▶ Assignment
Your task is to repeat exactly the lines below between the line holding "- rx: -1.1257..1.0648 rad" and the line holding "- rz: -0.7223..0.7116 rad", inclusive, and only those.

*** Provided information ***

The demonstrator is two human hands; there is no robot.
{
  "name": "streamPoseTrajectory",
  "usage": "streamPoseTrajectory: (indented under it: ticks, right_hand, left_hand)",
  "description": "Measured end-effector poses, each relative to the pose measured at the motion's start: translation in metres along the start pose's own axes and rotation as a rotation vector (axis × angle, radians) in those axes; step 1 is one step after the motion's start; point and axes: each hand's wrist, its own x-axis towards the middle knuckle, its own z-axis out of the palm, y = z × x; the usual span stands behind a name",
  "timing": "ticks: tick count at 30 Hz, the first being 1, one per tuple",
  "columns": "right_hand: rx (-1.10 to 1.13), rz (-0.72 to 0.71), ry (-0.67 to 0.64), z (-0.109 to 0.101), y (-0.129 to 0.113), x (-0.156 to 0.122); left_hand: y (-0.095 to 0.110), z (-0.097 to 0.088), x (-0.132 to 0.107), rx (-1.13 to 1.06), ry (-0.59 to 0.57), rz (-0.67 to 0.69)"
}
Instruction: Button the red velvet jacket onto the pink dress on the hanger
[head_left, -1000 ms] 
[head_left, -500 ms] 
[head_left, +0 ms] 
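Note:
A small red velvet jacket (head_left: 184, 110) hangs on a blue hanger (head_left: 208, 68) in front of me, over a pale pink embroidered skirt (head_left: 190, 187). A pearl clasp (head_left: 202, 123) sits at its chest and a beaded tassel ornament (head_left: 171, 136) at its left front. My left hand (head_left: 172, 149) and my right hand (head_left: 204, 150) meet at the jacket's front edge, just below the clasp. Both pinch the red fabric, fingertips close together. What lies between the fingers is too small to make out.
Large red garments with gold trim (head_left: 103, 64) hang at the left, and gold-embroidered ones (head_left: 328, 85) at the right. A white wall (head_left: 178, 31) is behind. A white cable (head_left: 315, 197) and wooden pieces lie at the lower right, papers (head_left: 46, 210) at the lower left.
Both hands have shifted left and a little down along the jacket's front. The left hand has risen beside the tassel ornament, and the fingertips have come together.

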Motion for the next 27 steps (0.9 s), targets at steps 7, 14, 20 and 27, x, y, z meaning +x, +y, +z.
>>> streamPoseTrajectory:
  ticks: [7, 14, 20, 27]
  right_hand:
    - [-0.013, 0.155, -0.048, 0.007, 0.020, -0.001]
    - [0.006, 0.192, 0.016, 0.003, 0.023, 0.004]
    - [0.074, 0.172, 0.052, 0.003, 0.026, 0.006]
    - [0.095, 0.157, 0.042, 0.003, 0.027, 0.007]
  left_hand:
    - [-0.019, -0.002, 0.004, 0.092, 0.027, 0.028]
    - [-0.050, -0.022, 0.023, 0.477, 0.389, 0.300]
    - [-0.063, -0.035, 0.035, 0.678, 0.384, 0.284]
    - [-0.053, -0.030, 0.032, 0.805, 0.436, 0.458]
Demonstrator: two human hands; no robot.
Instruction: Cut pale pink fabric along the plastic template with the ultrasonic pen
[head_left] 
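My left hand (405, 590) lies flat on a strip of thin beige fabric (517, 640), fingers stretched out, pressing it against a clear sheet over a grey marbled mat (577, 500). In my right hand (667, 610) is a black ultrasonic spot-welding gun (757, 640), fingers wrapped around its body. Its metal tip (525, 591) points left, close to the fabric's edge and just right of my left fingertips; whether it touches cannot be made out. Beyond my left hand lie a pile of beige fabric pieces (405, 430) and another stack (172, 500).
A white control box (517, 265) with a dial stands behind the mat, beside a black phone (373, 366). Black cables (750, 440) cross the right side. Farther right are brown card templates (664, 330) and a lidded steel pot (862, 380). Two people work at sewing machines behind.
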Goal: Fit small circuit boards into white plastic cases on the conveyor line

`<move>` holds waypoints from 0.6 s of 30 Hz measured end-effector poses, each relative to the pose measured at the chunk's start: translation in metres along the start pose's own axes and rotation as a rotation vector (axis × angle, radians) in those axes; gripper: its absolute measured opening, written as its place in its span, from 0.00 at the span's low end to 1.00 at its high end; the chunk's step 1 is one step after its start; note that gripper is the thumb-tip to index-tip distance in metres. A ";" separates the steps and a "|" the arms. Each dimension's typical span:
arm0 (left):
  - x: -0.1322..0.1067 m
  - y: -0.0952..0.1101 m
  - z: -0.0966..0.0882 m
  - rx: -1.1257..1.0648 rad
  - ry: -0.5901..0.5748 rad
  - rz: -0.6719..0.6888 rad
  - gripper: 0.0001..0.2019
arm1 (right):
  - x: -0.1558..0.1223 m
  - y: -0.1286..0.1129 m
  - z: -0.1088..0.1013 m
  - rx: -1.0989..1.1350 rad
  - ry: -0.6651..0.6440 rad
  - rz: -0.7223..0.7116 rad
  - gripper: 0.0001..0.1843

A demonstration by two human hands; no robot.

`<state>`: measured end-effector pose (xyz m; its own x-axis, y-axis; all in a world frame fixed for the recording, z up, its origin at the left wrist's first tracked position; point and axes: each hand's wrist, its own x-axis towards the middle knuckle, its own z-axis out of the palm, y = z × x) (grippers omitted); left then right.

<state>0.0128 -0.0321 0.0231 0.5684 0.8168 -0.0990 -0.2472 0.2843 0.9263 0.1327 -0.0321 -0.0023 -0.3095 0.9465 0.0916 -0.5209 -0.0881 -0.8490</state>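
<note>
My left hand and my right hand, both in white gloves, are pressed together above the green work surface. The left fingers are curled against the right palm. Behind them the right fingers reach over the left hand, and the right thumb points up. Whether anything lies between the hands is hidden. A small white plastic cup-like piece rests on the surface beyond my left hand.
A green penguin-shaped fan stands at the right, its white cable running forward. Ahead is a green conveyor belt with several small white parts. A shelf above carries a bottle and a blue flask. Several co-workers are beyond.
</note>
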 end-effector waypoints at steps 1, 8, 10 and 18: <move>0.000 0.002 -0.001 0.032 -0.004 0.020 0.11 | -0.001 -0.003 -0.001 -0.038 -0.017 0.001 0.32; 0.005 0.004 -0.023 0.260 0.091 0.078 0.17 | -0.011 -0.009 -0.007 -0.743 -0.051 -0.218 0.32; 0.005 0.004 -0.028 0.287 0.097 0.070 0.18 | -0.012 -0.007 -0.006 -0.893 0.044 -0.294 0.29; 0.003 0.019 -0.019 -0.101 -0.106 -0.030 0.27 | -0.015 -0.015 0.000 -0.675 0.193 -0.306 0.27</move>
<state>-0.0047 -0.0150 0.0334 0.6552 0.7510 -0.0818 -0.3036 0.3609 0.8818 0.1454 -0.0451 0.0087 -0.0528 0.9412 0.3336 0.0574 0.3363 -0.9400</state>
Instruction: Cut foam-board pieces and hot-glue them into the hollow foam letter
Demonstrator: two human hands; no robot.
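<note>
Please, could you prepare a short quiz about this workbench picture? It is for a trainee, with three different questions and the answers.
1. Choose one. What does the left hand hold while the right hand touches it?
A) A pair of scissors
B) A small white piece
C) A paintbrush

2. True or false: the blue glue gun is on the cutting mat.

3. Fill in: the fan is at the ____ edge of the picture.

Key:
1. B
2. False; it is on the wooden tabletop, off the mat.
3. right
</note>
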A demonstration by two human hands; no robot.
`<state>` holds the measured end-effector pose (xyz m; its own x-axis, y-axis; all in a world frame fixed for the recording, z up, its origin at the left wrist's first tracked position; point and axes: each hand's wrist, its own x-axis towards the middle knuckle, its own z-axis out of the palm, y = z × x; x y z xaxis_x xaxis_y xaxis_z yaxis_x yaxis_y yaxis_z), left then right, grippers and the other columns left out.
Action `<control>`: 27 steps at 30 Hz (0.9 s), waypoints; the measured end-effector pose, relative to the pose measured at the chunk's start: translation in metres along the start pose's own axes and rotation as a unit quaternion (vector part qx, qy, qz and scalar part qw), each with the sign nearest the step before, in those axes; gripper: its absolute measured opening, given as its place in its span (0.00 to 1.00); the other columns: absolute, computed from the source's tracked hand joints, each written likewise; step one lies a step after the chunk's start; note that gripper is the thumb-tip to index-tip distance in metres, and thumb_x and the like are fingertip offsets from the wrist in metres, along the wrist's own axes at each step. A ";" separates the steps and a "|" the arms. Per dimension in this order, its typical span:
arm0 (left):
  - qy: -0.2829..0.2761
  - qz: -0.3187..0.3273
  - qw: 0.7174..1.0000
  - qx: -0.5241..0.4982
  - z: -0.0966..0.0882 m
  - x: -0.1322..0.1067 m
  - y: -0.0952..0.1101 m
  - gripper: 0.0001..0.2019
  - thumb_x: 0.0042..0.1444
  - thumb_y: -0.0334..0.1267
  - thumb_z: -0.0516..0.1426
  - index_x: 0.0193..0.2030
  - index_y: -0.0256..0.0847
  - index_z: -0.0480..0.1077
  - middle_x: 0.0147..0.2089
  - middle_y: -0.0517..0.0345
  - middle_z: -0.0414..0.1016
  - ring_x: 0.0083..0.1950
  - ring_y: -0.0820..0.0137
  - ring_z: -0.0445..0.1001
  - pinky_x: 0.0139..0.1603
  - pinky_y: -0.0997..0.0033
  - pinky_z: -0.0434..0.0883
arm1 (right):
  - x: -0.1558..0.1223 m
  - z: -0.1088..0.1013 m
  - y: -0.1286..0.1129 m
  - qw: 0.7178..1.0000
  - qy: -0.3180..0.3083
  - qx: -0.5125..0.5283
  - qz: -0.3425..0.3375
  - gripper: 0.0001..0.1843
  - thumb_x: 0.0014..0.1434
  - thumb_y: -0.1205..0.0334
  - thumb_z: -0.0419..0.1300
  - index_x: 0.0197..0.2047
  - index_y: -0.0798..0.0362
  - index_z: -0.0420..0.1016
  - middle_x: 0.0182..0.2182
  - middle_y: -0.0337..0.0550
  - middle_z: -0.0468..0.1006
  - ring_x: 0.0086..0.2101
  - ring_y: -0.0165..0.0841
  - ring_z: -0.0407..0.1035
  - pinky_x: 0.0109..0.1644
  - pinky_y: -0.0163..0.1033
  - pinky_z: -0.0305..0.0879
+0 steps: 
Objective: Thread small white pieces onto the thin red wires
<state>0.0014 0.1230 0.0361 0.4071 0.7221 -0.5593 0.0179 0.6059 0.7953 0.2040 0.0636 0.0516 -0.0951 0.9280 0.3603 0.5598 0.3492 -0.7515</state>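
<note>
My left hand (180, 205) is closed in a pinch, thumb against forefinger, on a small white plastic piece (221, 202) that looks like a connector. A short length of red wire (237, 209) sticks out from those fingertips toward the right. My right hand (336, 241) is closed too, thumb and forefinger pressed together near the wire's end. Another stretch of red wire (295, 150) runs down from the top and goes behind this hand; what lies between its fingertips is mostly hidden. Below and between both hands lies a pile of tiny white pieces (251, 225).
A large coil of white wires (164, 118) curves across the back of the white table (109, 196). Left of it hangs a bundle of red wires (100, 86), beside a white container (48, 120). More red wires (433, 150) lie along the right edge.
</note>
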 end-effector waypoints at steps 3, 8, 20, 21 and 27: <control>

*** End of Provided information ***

▶ Exercise answer
  - rx: -1.1257..1.0648 rad
  - ry: -0.5901..0.5748 rad
  - rz: -0.6719..0.6888 rad
  - gripper: 0.0001..0.2019
arm1 (right):
  - x: -0.1558..0.1223 m
  - y: -0.1286..0.1129 m
  - z: -0.1088..0.1013 m
  - rx: -1.0989..1.1350 rad
  - ry: -0.6651..0.6440 rad
  - rz: -0.7223..0.7116 rad

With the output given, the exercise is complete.